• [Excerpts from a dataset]
━━━━━━━━━━━━━━━━━━━━

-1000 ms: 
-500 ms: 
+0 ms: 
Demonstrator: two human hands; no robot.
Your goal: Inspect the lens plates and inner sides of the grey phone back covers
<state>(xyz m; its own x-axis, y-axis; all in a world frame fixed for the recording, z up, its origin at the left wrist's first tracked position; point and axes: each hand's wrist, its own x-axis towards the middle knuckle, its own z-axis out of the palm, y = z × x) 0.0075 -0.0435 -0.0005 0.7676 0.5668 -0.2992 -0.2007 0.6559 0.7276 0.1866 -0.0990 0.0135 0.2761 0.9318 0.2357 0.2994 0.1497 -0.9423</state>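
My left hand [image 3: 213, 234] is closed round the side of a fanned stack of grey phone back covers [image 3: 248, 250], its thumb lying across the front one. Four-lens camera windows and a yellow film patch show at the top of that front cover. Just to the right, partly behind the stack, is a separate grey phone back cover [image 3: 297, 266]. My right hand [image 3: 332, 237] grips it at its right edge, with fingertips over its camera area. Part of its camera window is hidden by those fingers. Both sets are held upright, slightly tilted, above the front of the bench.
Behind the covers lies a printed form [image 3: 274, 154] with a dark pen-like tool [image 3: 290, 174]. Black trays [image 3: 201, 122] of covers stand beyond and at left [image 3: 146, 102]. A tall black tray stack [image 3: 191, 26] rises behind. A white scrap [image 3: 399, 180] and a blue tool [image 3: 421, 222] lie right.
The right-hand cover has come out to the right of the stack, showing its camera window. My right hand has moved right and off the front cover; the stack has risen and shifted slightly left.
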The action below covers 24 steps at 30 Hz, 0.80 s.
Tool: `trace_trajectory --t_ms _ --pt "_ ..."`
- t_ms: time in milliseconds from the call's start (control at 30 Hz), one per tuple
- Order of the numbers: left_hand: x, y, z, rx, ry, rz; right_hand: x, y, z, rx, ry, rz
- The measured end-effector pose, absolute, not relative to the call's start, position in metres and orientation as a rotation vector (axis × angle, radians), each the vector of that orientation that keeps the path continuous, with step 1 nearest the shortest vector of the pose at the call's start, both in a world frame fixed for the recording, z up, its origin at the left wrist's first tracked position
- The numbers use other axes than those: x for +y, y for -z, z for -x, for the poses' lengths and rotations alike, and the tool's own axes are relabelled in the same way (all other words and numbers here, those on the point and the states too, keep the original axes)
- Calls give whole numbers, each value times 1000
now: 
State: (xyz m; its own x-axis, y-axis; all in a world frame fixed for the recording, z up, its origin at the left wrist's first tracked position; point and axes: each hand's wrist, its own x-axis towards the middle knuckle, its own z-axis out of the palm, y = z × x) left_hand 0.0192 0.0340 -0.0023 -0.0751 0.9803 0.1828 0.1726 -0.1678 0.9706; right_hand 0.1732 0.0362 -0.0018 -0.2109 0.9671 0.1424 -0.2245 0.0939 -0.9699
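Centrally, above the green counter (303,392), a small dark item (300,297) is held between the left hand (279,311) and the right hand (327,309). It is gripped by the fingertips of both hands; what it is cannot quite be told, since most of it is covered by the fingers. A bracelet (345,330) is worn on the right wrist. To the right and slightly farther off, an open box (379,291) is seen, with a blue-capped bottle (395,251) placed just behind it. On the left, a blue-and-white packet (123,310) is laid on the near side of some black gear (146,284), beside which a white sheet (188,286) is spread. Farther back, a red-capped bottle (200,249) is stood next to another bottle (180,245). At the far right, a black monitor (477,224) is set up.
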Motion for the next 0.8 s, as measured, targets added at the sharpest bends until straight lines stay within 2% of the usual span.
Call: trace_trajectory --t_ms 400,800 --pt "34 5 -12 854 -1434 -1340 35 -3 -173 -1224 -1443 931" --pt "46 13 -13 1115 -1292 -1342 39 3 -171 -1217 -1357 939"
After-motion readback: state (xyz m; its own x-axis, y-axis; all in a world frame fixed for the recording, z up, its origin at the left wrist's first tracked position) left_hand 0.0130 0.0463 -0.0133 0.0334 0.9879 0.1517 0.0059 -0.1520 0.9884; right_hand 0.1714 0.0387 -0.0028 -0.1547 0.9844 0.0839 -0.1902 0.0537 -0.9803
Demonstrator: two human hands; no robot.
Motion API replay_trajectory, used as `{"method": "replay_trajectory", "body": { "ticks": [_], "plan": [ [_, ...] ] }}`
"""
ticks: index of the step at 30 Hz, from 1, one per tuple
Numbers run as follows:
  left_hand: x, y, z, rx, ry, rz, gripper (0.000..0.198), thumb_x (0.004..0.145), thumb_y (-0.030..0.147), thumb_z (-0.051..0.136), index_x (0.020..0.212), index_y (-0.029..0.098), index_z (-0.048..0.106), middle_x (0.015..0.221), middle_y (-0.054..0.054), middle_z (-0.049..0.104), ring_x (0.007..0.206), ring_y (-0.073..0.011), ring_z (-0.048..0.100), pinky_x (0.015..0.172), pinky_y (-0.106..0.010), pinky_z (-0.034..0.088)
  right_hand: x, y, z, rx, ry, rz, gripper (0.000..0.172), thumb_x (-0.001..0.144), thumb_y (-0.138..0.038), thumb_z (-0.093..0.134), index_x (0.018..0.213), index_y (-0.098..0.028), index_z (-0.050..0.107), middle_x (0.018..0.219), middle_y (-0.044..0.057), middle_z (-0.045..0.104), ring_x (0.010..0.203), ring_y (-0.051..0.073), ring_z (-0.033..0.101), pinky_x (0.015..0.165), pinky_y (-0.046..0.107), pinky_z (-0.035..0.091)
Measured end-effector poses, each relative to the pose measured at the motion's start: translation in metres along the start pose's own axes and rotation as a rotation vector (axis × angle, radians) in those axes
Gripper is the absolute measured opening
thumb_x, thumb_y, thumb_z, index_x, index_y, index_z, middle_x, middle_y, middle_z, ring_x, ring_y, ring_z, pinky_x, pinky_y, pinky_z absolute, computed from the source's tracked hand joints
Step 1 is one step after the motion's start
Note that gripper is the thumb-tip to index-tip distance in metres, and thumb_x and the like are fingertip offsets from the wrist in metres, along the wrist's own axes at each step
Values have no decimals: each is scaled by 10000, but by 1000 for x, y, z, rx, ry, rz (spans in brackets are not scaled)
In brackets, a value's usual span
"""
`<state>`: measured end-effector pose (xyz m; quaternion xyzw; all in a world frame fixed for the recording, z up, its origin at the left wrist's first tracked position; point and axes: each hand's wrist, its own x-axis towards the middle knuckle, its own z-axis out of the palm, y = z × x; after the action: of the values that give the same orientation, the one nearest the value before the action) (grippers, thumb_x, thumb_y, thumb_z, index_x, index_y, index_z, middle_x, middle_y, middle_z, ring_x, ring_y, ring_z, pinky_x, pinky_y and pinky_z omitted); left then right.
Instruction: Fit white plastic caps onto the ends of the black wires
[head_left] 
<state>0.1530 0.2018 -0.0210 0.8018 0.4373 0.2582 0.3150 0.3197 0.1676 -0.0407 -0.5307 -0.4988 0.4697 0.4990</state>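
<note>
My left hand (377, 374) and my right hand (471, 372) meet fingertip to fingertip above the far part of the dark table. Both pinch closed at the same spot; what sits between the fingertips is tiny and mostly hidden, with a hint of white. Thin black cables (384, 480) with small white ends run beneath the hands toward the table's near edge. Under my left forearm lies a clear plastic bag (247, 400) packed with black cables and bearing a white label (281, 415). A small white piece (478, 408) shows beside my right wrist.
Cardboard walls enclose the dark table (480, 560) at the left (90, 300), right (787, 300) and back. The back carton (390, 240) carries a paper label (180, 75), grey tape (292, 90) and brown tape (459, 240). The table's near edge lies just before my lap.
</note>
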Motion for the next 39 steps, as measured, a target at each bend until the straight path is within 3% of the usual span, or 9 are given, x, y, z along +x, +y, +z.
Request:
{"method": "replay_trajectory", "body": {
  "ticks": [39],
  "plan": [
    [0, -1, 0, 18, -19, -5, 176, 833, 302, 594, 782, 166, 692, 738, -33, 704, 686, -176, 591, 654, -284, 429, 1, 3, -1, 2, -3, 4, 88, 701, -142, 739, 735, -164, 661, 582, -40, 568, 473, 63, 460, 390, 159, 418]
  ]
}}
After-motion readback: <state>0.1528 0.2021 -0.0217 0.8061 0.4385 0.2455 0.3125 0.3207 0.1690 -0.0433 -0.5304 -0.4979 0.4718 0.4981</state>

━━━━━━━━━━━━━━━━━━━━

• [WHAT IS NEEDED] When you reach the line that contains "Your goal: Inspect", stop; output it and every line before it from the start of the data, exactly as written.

• [RESPONSE TO THIS EXERCISE]
-1000 ms: 
-500 ms: 
+0 ms: 
Demonstrator: two human hands; no robot.
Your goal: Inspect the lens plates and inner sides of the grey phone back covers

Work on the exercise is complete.